[Records from a collection]
================

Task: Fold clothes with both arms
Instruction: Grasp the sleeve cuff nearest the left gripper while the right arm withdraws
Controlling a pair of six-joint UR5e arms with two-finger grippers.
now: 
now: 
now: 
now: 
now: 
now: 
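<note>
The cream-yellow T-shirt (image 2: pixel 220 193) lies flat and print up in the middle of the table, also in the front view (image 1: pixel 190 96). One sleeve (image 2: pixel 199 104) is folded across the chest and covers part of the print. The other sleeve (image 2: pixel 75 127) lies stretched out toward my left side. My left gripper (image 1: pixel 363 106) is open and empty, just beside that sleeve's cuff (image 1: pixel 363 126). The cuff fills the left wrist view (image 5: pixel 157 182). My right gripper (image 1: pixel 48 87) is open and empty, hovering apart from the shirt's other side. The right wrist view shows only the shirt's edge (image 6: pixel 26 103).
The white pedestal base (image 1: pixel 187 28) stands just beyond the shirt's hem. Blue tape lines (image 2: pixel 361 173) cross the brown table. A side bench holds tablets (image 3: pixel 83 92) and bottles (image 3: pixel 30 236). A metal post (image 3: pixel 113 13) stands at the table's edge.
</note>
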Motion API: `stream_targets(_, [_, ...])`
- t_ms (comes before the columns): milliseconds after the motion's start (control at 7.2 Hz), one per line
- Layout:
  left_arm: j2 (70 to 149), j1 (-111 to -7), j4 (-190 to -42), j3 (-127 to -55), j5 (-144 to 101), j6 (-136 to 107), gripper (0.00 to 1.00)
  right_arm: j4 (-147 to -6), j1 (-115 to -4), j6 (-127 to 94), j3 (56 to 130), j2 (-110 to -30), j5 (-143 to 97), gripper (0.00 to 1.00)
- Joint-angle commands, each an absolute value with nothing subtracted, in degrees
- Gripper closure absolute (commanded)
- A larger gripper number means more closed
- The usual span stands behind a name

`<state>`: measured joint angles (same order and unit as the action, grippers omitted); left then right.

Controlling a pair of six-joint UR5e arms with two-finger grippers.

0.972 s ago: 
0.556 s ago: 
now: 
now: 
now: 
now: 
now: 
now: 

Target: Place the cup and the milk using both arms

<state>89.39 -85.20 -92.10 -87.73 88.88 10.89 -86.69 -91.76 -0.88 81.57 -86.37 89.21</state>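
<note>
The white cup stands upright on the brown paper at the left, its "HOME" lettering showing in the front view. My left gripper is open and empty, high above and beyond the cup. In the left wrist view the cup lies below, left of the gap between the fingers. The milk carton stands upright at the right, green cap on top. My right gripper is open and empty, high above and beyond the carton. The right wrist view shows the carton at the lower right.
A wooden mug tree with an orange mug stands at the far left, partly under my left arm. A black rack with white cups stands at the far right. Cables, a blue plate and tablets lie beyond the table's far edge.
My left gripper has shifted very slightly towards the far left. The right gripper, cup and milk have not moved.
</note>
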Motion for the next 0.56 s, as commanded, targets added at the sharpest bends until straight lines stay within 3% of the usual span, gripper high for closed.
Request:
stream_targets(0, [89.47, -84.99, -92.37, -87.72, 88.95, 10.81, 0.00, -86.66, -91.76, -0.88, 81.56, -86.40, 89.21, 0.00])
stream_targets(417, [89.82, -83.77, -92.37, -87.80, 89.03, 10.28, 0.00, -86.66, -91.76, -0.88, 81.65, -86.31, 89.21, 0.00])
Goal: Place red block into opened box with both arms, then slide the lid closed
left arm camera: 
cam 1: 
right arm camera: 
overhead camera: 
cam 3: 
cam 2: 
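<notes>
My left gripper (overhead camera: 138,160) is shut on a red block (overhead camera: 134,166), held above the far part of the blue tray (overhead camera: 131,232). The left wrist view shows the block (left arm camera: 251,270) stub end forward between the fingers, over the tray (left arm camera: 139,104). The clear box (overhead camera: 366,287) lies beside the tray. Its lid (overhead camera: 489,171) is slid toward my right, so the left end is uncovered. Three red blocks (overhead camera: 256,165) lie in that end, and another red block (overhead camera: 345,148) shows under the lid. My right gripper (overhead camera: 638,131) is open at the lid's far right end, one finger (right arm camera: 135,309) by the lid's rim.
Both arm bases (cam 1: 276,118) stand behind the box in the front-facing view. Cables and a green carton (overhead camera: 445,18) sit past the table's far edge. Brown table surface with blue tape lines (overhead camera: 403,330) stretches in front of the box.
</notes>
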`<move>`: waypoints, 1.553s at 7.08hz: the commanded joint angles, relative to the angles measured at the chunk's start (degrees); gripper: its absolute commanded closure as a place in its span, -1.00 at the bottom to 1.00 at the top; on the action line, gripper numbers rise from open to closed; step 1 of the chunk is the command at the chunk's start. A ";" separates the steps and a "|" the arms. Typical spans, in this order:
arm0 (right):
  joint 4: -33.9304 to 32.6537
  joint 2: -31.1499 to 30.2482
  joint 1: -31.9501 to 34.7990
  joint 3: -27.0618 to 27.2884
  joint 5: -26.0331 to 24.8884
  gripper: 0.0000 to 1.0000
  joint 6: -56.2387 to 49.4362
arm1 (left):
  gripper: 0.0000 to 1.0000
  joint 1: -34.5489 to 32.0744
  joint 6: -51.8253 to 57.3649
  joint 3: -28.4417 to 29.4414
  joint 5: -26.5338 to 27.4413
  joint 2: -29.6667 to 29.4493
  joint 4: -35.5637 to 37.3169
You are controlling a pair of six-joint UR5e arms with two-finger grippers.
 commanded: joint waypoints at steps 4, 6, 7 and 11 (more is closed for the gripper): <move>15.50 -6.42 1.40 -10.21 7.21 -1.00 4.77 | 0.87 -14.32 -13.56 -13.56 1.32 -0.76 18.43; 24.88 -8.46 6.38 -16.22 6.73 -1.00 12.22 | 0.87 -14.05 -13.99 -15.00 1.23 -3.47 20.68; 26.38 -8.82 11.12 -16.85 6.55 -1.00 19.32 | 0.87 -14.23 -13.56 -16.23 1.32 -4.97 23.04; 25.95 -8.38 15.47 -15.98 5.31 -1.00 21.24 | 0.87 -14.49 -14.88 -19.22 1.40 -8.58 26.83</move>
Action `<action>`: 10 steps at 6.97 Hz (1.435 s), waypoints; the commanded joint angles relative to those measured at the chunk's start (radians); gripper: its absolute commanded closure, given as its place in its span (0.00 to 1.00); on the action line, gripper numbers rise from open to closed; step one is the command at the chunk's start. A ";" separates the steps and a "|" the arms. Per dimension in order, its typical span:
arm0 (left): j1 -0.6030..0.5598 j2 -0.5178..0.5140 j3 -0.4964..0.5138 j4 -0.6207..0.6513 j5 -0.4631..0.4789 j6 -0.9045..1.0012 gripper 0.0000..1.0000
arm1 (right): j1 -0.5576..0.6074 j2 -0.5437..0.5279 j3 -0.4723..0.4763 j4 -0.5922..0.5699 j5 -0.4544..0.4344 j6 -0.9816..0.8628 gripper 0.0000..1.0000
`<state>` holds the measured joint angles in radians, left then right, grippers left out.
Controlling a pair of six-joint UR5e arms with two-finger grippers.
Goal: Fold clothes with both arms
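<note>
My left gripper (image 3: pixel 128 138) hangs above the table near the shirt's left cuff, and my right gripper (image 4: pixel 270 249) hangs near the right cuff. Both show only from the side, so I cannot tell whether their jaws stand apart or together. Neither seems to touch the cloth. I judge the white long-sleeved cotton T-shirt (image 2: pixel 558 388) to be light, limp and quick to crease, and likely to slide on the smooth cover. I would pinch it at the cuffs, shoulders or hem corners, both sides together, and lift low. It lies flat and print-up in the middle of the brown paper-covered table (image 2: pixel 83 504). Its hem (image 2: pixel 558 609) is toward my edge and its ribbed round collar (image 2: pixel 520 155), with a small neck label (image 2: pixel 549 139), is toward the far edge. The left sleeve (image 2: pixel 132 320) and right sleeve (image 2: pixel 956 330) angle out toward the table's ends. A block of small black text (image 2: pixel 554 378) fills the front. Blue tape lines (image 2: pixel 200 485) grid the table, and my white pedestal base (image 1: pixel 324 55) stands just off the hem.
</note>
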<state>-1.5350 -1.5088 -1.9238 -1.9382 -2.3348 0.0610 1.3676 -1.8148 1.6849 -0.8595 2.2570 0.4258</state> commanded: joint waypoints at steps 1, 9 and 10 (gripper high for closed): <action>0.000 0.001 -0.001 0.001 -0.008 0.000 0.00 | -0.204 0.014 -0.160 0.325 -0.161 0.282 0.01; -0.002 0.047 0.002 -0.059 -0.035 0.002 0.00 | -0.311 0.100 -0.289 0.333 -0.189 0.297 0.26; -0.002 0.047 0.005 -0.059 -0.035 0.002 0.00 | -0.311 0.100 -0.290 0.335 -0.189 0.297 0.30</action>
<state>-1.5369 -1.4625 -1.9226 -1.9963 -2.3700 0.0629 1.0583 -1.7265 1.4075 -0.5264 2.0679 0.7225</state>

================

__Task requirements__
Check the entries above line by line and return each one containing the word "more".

__Your solution__
- A larger gripper number means more closed
 commanded: joint waypoints at steps 4, 6, 7 and 11 (more is closed for the gripper): <move>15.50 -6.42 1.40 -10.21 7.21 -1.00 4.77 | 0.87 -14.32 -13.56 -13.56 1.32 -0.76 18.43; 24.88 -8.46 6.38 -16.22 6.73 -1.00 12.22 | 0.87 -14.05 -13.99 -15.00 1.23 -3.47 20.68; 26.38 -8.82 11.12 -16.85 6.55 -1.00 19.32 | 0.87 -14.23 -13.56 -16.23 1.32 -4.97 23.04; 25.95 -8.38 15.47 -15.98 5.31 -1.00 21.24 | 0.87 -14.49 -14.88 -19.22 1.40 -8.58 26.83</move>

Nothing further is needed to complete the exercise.